What the exercise asks:
Starting with the first line of the data below, copy each line up to and including the one containing "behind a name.". Pictures stay out.
-- Source data follows --
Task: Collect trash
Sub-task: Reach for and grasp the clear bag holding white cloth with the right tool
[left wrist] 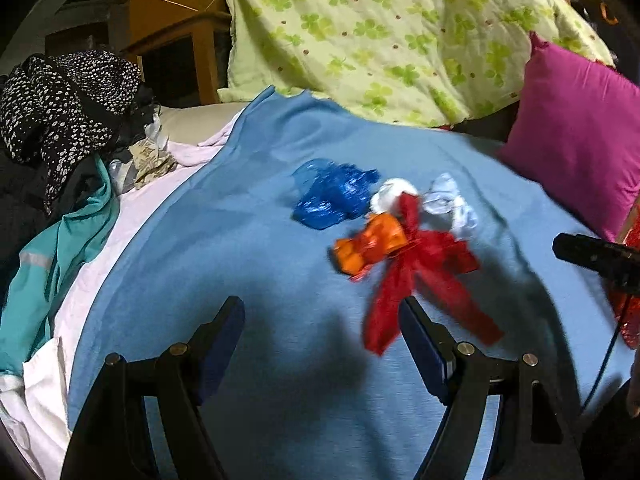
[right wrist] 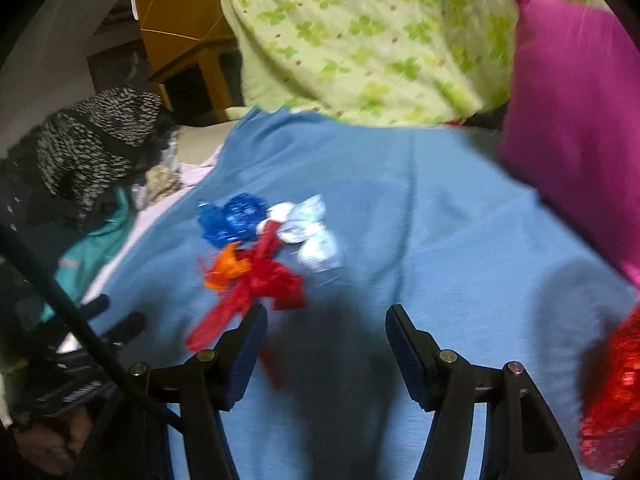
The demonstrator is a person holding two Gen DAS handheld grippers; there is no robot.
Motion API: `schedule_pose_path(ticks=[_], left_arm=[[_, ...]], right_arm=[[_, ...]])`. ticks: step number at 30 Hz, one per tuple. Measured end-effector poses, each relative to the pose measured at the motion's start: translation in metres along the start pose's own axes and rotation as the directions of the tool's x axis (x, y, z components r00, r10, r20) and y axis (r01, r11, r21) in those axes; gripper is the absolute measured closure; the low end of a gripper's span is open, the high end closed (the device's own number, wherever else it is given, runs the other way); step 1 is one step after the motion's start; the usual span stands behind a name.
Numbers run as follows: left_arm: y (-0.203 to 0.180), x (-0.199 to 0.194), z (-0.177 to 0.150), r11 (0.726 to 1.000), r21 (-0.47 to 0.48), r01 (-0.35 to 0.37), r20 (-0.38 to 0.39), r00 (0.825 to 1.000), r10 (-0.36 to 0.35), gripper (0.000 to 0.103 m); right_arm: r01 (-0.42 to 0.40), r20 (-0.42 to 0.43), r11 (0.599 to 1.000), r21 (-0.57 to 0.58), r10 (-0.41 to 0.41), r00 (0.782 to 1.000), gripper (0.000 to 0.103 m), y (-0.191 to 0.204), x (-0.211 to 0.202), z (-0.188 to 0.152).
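Five scraps of trash lie clustered on the blue sheet (left wrist: pixel 248 264): one blue wrapper (left wrist: pixel 330 194), one orange wrapper (left wrist: pixel 370 248), one red ribbon (left wrist: pixel 420 280), two white crumples (left wrist: pixel 450 204). Both the left gripper (left wrist: pixel 322 308) and right gripper (right wrist: pixel 326 316) hang wide apart, empty, above that sheet near the cluster.

Both cameras ride on the handheld grippers and look forward and down over a blue sheet (left wrist: pixel 248 240), fairly near it. The left view has the trash pile (left wrist: pixel 384 224) at about one o'clock; the right view, off to its right, has that pile (right wrist: pixel 264 256) at about eleven. Both take in the green quilt (left wrist: pixel 384 40) at twelve and the pink pillow (right wrist: pixel 576 100) at two.
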State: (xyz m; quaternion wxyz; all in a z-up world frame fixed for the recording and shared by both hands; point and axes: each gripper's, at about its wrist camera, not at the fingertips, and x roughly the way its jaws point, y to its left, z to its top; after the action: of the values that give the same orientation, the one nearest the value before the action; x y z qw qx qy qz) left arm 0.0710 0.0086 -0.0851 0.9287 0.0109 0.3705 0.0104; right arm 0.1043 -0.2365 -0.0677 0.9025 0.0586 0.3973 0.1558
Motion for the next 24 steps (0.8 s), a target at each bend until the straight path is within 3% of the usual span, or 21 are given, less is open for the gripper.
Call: schedule_pose_path(ticks=[3, 24], left_arm=[[0.004, 0.007, -0.002, 1.000, 0.020, -0.024, -0.006, 1.000, 0.025, 0.024], [0.003, 0.032, 0.010, 0.998, 0.055, -0.016, -0.009, 1.000, 0.016, 0.024]], right_arm=[[-0.059, -0.035, 0.998, 0.025, 0.060, 0.998, 0.038, 0.007, 0.019, 0.003], [-0.008, -0.068, 1.000, 0.024, 0.010, 0.998, 0.038, -0.009, 0.107, 0.061]])
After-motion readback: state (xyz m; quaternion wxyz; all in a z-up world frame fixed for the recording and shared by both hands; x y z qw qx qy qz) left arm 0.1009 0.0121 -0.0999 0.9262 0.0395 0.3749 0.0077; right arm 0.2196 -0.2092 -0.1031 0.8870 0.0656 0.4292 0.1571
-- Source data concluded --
Response to the exercise:
Task: Collect trash
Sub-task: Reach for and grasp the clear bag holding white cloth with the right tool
[left wrist] 
[right wrist] 
The demonstrator is a person holding two Gen DAS handheld grippers; there is no robot.
Motion API: `schedule_pose_path(ticks=[_], left_arm=[[_, ...]], right_arm=[[_, ...]])`. ticks: step number at 30 Hz, one per tuple. Measured end-effector poses, each relative to the pose measured at the motion's start: translation in metres along the start pose's own axes and rotation as the directions of the tool's x axis (x, y, z components r00, r10, r20) and y axis (r01, r11, r21) in those axes; gripper is the absolute measured closure; the low end of a gripper's span is open, the high end closed (the device's own number, wherever else it is given, runs the other way); step 1 is one step after the motion's start; the usual span stands behind a name.

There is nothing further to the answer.